A maior parte destas idéias são encampadas por Oliveira Vianna que se solidariza com a falta de reverência à democracia demonstrada por Torres. Considera fútil a crença na soberania do povo e na "ciência difusa das maiorias populares"; ratifica a necessidade de um poder político vitalício, entre os poderes políticos temporários, para dar consistência e estabilidade à República; reitera seu postulado que o grande problema da liberdade no Brasil não é o da liberdade política, mas sim o da liberdade civil; advoga o culto do Estado e da autoridade, considerando a obediência ao Estado, fonte de força, grandeza e domínio.59 59 Problemas... p. 66, 76, 87, 119.

Com respeito aos partidos, será preciso reformulá-los. Preliminarmente, organizar as classes econômicas (as que produzem e contribuem) e desenvolver seu espírito de solidariedade e cooperação no campo econômico, porque este espírito se transmudaria com facilidade para o campo político.60 60 Id. p. 139-40. Desta sorte, o partido político constitui um epifenómeno das corporações. Confunde-se representação política com organização de interesses econômicos, propositadamente, pois no Brasil não se conquistam os votos: estes já são destinados de antemão ao candidato dos coronéis. A análise de Oliveira Vianna não diferencia o País, no tempo e no espaço.

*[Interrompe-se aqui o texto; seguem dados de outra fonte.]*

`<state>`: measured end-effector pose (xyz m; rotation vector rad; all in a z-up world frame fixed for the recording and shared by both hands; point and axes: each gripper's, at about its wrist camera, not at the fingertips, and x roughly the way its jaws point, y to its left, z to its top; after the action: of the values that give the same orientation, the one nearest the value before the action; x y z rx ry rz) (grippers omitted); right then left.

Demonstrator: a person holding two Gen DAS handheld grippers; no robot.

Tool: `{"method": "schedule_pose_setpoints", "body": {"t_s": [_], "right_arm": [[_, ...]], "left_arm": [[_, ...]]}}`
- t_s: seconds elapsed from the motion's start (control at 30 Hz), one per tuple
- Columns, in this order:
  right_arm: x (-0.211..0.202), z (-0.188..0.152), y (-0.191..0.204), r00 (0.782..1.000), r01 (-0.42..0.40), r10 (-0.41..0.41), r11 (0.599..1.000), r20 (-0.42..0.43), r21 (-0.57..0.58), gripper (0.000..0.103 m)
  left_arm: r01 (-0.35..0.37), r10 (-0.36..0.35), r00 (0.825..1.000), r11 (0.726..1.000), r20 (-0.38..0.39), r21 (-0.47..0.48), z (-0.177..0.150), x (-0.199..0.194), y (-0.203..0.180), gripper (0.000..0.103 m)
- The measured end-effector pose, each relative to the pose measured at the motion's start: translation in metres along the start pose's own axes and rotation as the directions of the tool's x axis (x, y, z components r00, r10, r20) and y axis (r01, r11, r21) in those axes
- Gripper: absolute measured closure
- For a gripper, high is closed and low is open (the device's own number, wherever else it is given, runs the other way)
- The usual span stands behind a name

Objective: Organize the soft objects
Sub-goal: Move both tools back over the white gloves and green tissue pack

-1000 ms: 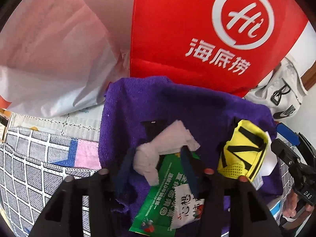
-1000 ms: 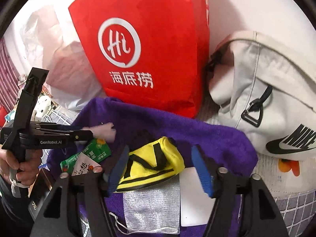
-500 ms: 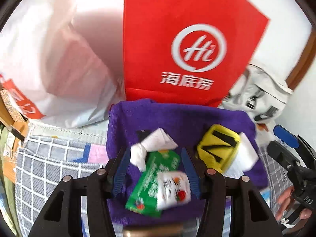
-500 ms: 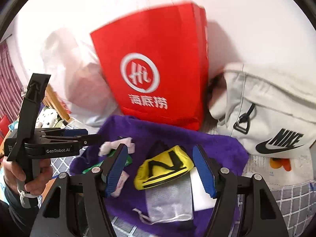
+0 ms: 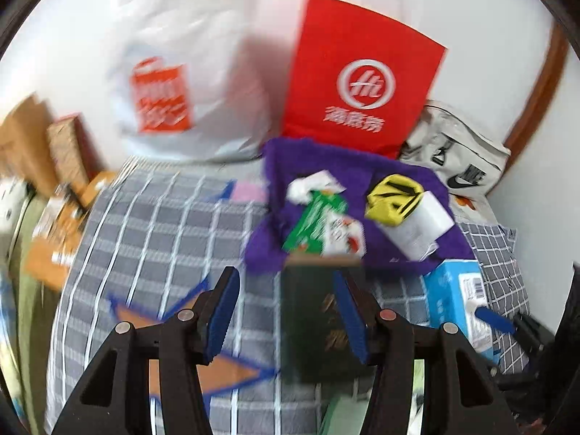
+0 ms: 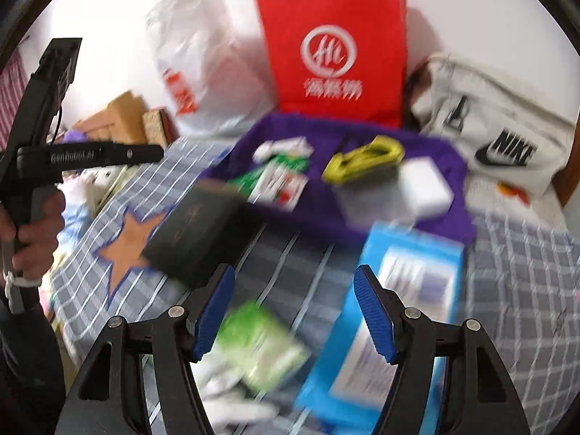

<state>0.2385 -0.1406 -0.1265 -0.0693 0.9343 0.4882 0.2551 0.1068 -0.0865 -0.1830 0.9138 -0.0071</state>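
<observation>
Left gripper (image 5: pixel 286 315) spread wide, empty, above checked bedding (image 5: pixel 152 224). Right gripper (image 6: pixel 293 311) likewise wide, empty. Ahead, purple towel (image 6: pixel 362 137) bearing yellow pouch (image 6: pixel 362 159), green packet (image 6: pixel 275 177), white sponge (image 6: pixel 426 185); behind, red paper bag (image 6: pixel 333 54).

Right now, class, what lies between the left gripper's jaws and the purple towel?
In the left wrist view, a dark box lies on the checked bedsheet, reaching from the left gripper to the purple towel edge.
</observation>
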Motion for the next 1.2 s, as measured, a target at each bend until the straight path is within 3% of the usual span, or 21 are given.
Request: {"method": "schedule_pose_setpoints", "body": {"t_s": [0.27, 0.7, 0.73, 0.77, 0.8, 1.03, 1.2], "right_arm": [[0.027, -0.024, 0.032, 0.997, 0.023, -0.029, 0.996, -0.077, -0.084, 0.035], [0.072, -0.025, 0.053, 0.965, 0.138, -0.174, 0.973, -0.196, -0.184, 0.034], [0.072, -0.024, 0.051, 0.967, 0.136, -0.169, 0.976, -0.193, -0.172, 0.040], [0.070, -0.022, 0.050, 0.971, 0.125, -0.154, 0.980, -0.183, -0.157, 0.057], [0.065, -0.020, 0.047, 0.977, 0.102, -0.124, 0.986, -0.171, -0.133, 0.061], [0.028, -0.013, 0.041, 0.997, 0.058, -0.060, 0.998, -0.053, -0.035, 0.065], [-0.014, -0.023, 0.045, 0.999, 0.035, -0.035, 0.999, 0.030, -0.006, 0.065]], "left_arm": [[0.028, -0.029, 1.000, 0.997, -0.011, -0.074, -0.060, -0.007, 0.024, 0.051], [0.065, -0.068, 0.996, 0.996, -0.060, -0.059, -0.084, 0.011, 0.028, 0.051], [0.064, -0.068, 0.996, 0.996, -0.066, -0.061, -0.085, 0.012, 0.029, 0.051], [0.063, -0.067, 0.996, 0.996, -0.067, -0.061, -0.086, 0.012, 0.029, 0.051], [0.062, -0.066, 0.996, 0.996, -0.067, -0.060, -0.087, 0.011, 0.030, 0.051], [0.035, -0.037, 0.995, 0.999, -0.089, -0.020, -0.097, 0.000, 0.025, 0.051], [0.019, -0.013, 0.993, 0.999, -0.117, 0.046, -0.116, -0.006, 0.010, 0.051]]}}
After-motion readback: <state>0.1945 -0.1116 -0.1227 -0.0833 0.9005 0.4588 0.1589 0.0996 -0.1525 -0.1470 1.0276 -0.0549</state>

Suas variáveis são sempre as mesmas, suas categorias explicativas deduzidas de um mesmo quadro de referência.

Assim, a solução para o Brasil está na formação de Centros Industriais, Associações Comerciais, Sociedades Agrícolas, Sindicatos Agrícolas ou Comerciais, Cooperativas Rurais de qualquer tipo, enfim, na constituição de corporações capazes de polarizar a solidariedade e os interesses econômicos. Os canais de participação política seriam dados através dos Conselhos Técnicos, pois governar é um problema de direção técnica.61 61 Ibid. p. 165, 174.

Trata-se, portanto, de refundir o aparelho governamental, dando relevo ao aparato tecnocientífico. As elites político-partidárias demonstraram sua incapacidade técnica para realizar a obra da administração e do governo; seu papel deverá resumir-se a "fazer pressão" sobre organismos competentes. O ciclo dos parlamentos oniscientes está encerrado.62 62 Ibid. p. 177-8. Mas é possível, numa democracia, substituir a visão inclusiva das relações de forças, dos interesses, a sensibilidade para a apreensão do conjunto que é o dado primacial da condição do político, pela visão parcial, especializada, do técnico? Para Oliveira Vianna, a colaboração das classes profissionais organizadas, na fase técnica de elaboração dos projetos de lei, é suficiente. Posteriormente, será preciso obter a adesão do povo às leis:63 63 Ibid. p. 195, 198-9. a ação pedagógica do Estado se encarregará da tarefa. Há, sem dúvida, neste último ponto, um extraordinário paralelo a fazer com a atuação no âmbito da persuasão popular desenvolvida pelos últimos governos revolucionários.

A composição destes Conselhos Técnicos, cujas funções consultivas se desdobrariam em jurisdicionais e administrativas, seria de "competências", "especialistas", "técnicos", escolhidos por força da própria lei nas esferas da alta administração, nos centros de cultura especializada e principalmente no seio das associações de classe. "Práticos" e "entendidos", donos de um saber versado em detalhes práticos e particularidades regionais, devem ser consultados.64 64 Ibid. p. 208.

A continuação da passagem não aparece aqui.